Сегодня ситуация выглядит иначе. Политические и социальные изменения, произошедшие за последние годы в России, повлияли в том числе и на музыку. Космополитические амбиции российского государства, декларировавшиеся в 2000-х, постепенно превратились в консервативные; на официальном уровне стали поощряться патриотические практики самостоятельности и «русскости». Это изменение стало особенно заметным в 2014 году — после событий, связанных с Украиной. Западные санкции и российские контрсанкции, приведшие к экономическому кризису в стране, парадоксальным образом укрепили национальную гордость[550]

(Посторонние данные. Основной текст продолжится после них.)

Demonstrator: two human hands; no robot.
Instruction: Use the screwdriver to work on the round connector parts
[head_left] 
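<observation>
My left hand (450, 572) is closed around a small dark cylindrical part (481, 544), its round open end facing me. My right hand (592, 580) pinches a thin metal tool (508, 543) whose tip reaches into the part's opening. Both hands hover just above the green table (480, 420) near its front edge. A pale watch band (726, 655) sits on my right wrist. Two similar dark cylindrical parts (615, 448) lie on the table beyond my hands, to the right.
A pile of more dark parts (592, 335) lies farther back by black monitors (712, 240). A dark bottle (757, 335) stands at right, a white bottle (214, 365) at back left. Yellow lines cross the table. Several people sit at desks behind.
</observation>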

. Международная изоляция быстро стала поводом для переосмысления идеи о российском «особом пути»[551].Политический курс, несомненно, отражается в культурной атмосфере. Музыканты, в особенности представители нового поколения, постепенно стали искать свои предполагаемые корни внутри страны. Отказ от использования английского языка и переоткрытие родного русского — одно из самых явных следствий этой новой формы самоопределения. Такая перемена — прямое следствие нового понимания независимости, в котором свою роль сыграл конец так называемого европейского проекта[552]
, то есть отказ от музыкальной самоидентификации с космополитическим и англоязычным «воображаемым сообществом»[553] Европы и Запада. За редким исключением — среди таковых, например, Motorama и Little Big (о которых дальше) — в 2008–2016 годах российским группам, поющим на английском, не удалось стать признанными членами этого сообщества.Столкнувшись с равнодушием Запада, музыканты стали исполнять свои песни на русском языке, все больше фокусируясь на актуальных темах и социальных проблемах, которые постепенно вытесняли своеобразный эскапизм предыдущего поколения. Трендсеттеры, в свою очередь, стали их поддерживать. Новый подход породил множество новых звезд независимой сцены — Shortparis, «ГШ», IC3PEAK, Lucidvox и других. Понимая, что эти группы являются достаточно опытными и оригинальными в рамках российской сцены, профессионалы из музыкальной индустрии начали вновь рассматривать варианты для продвижения русской музыки на Западе — но на новом и более органичном уровне.
Исторически — еще до поколения «европейского проекта» — экспорт русских музыкантов на Запад практически всегда проваливался. Впрочем, как отмечает Артемий Троицкий, в этом отношении Россия — «скорее правило, чем исключение»[554]
: до недавнего времени итальянские, испанские, португальские, греческие и восточноевропейские коллективы тоже редко делали большую карьеру на англоязычном рынке.Первые попытки такого экспорта случились в 1980-е, когда несколько советских групп и музыкантов либо гастролировали по Европе и Америке (Стас Намин, «Звуки Му», «Аукцыон», «Парк Горького» и так далее), либо работали с западными продюсерами («Звуки Му» — с Брайаном Ино, Борис Гребенщиков — с Дэйвом Стюартом), либо выпускали пластинки на западных лейблах (Сергей Курехин на английском Leo Records). Стас Намин упоминает, что во время перестройки интерес к новой советской культуре — включая музыку — значительно возрос: «На Западе в то время был интерес ко всему русскому, особенно в Америке — после стольких лет [антисоветского] бойкота»[555]
. Несмотря на это, русским музыкантам тогда не удалось покорить англоязычную аудиторию — причинами тому были и пережитки холодной войны, и предрассудки публики, и недоразвитость советской рок-индустрии.Первый эпизод экспорта советского рока случился в июне 1986 года. Вышедшая в США двойная пластинка «Red Wave: 4 Underground Bands from the USSR» состояла из записей четырех ленинградских групп — «Аквариума», «Кино», «Алисы» и «Странных игр». Собрала их Джоанна Стингрей — жительница Калифорнии, которая побывала в СССР, увлеклась местным андеграундом и впоследствии вышла замуж за гитариста «Кино» Юрия Каспаряна. На обложке пластинки был размещен фотомонтаж: четыре фронтмена на фоне заснеженной Красной площади.
«Красная волна» должна была «раскрыть способность советского рока общаться с глобальной публикой, преодолевая барьеры языка и предрассудков аудитории»[556]
. К самому музыкальному материалу добавлялась история его авантюрной контрабанды из СССР: Стингрей вывозила[557] пленки и тексты в секретных карманах и подкладках одежды и рассказывала[558] в интервью о том, как за ней наблюдал КГБ. Тем не менее 10 тысяч экземпляров «Red Wave» не смогли популяризировать советский рок в США. Как отмечает Полли Макмайкл, «начавшись как проект, направленный на передачу достижений ленинградского рока, „Red Wave“ пришла к их упрощению, тиражированию клише холодной войны о репрессивном Востоке и свободолюбивом Западе, к экзотизации советской инаковости»[559].